WILMINGTON, Del.--(EON: Enhanced Online News)--Rigrodsky & Long, P.A.:
“certain issues with respect to the Company’s marketing of the System and the Company’s compliance with FDA Good Manufacturing Practices (cGMP) regulations, among other matters.”
- Do you, or did you, own shares of Atossa Genetics, Inc. (NASDAQ CM: ATOS)?
- Did you purchase your shares before November 8, 2012, or between November 8, 2012 and October 4, 2013, inclusive?
- Did you lose money in your investment in Atossa Genetics, Inc.?
- Do you want to discuss your rights?
Rigrodsky & Long, P.A., including former Special Assistant United States Attorney, Timothy J. MacFall, announces that a complaint has been filed in the United States District Court for the Western District of Washington on behalf of all persons or entities that purchased the common stock of Atossa Genetics, Inc. (“Atossa” or the “Company”) (NASDAQ CM: ATOS) between November 8, 2012 and October 4, 2013, inclusive (the “Class Period”), alleging violations of the Securities Exchange Act of 1934 against the Company and certain of its officers (the “Complaint”).
If you purchased shares of Atossa during the Class Period, or purchased shares prior to the Class Period and still hold Atossa, and wish to discuss this action or have any questions concerning this notice or your rights or interests, please contact Timothy J. MacFall, Esquire or Peter Allocco of Rigrodsky & Long, P.A., 825 East Gate Boulevard, Suite 300, Garden City, NY at (888) 969-4242, by e-mail to firstname.lastname@example.org, or at: http://www.rigrodskylong.com/investigations/atossa-genetics-inc-atos.

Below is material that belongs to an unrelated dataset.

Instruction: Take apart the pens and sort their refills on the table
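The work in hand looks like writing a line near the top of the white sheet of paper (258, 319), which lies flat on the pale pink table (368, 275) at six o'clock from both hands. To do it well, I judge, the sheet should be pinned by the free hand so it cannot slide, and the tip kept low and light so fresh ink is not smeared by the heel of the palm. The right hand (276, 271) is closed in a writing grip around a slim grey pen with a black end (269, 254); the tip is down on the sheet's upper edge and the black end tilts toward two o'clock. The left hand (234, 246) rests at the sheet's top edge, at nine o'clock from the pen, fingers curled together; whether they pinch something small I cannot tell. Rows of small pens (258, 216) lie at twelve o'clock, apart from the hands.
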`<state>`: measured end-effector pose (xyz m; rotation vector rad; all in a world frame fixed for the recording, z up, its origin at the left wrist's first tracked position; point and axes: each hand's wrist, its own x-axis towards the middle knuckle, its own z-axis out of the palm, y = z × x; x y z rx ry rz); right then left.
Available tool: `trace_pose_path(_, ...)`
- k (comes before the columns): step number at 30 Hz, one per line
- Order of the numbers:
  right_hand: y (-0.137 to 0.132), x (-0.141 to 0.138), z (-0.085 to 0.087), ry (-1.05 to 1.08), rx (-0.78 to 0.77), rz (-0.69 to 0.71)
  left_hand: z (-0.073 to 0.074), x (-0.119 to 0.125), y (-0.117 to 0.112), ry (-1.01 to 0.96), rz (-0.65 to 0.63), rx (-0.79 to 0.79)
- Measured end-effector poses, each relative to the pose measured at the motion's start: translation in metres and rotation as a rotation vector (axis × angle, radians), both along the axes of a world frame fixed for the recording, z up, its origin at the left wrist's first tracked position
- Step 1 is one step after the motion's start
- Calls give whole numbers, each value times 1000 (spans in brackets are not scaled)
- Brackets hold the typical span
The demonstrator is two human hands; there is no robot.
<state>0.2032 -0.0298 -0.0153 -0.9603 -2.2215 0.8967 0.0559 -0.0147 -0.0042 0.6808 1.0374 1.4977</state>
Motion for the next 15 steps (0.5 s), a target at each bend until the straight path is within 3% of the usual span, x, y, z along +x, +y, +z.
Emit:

Atossa is a healthcare company focused on the prevention of breast cancer through the commercialization of diagnostic medical devices and laboratory developed tests that can detect precursors to breast cancer, and through the research, development, and ultimate commercialization of treatments for pre-cancerous lesions and ductal carcinoma in situ, or DCIS. The Complaint alleges that throughout the Class Period, defendants made materially false and misleading statements, and omitted materially adverse facts, about the Company’s business, operations and prospects. Specifically, the Complaint alleges that the defendants concealed from the investing public that: (1) the Company was required, but failed, to submit an additional 510(k) notification to obtain necessary U.S. Food and Drug Administration (“FDA”) clearance as it made material changes to the Nipple Aspirate Fluid specimen collection process; (2) the Company improperly marketed these devices by using certain promotional claims to market the ForeCYTE Breast Health Test and Mammary Aspirate Specimen Cytology Test (“MASCT”) device; (3) the Company was in violation of FDA Good Manufacturing Practices regulations; and (4) as a result of the foregoing, Atossa’s statements were materially false and misleading at all relevant times. As a result of defendants’ false and misleading statements, the Company’s stock traded at artificially inflated prices during the Class Period.
According to the Complaint, on February 25, 2013, the Company disclosed that it had received a warning letter from the FDA regarding its MASCT System and MASCT System Collection Test (together, the “System”). Specifically, in the warning letter, the FDA alleged that “the Company changed the System in a manner that requires submission of an additional 501(k) notification to the FDA” and the letter also raised “certain issues with respect to the Company’s marketing of the System and the Company’s compliance with FDA Good Manufacturing Practices (cGMP) regulations, among other matters.” Then, on October 4, 2013, after the market closed, the Company announced “a voluntary recall to remove the ForeCYTE Breast Health Test and the MASCT device from the market” after receiving a warning letter from the FDA.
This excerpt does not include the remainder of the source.